_What needs to be done:_
The response should consist of every line below, unchanged.

_Raw data:_
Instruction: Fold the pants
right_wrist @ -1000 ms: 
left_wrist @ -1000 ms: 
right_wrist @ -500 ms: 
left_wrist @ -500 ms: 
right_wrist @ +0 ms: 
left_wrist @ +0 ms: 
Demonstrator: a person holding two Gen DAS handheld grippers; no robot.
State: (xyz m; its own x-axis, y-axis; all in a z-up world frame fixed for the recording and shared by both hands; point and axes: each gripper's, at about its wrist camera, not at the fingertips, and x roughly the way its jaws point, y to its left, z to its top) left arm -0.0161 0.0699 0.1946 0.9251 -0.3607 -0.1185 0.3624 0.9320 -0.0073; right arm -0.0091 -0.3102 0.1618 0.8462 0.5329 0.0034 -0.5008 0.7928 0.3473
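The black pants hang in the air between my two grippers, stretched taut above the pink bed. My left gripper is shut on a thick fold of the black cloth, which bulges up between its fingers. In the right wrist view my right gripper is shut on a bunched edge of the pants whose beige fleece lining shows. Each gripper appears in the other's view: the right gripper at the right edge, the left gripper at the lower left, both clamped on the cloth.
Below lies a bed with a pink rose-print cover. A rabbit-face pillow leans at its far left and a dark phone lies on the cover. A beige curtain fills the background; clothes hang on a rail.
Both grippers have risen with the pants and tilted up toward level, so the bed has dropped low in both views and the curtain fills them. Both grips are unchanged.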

_Result below:_
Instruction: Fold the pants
right_wrist @ -1000 ms: 
left_wrist @ -1000 ms: 
right_wrist @ -500 ms: 
left_wrist @ -500 ms: 
right_wrist @ +0 ms: 
left_wrist @ +0 ms: 
Demonstrator: a person holding two Gen DAS handheld grippers; no robot.
State: (xyz m; its own x-axis, y-axis; all in a z-up world frame fixed for the recording and shared by both hands; point and axes: each gripper's, at about its wrist camera, not at the fingertips, and x roughly the way its jaws point, y to its left, z to its top) left arm -0.0161 0.0699 0.1946 0.9251 -0.3607 -0.1185 0.3624 0.9320 -0.0073; right arm -0.0091 -0.3102 0.1618 0.8462 0.5329 0.0034 -0.5008 0.7928 0.3473
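The black pants hang in the air between my two grippers, stretched taut above the pink bed. My left gripper is shut on a thick fold of the black cloth, which bulges up between its fingers. In the right wrist view my right gripper is shut on a bunched edge of the pants whose beige fleece lining shows. Each gripper appears in the other's view: the right gripper at the right edge, the left gripper at the lower left, both clamped on the cloth.
Below lies a bed with a pink rose-print cover. A rabbit-face pillow leans at its far left and a dark phone lies on the cover. A beige curtain fills the background; clothes hang on a rail.
Both grippers have risen with the pants and tilted up toward level, so the bed has dropped low in both views and the curtain fills them. Both grips are unchanged.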

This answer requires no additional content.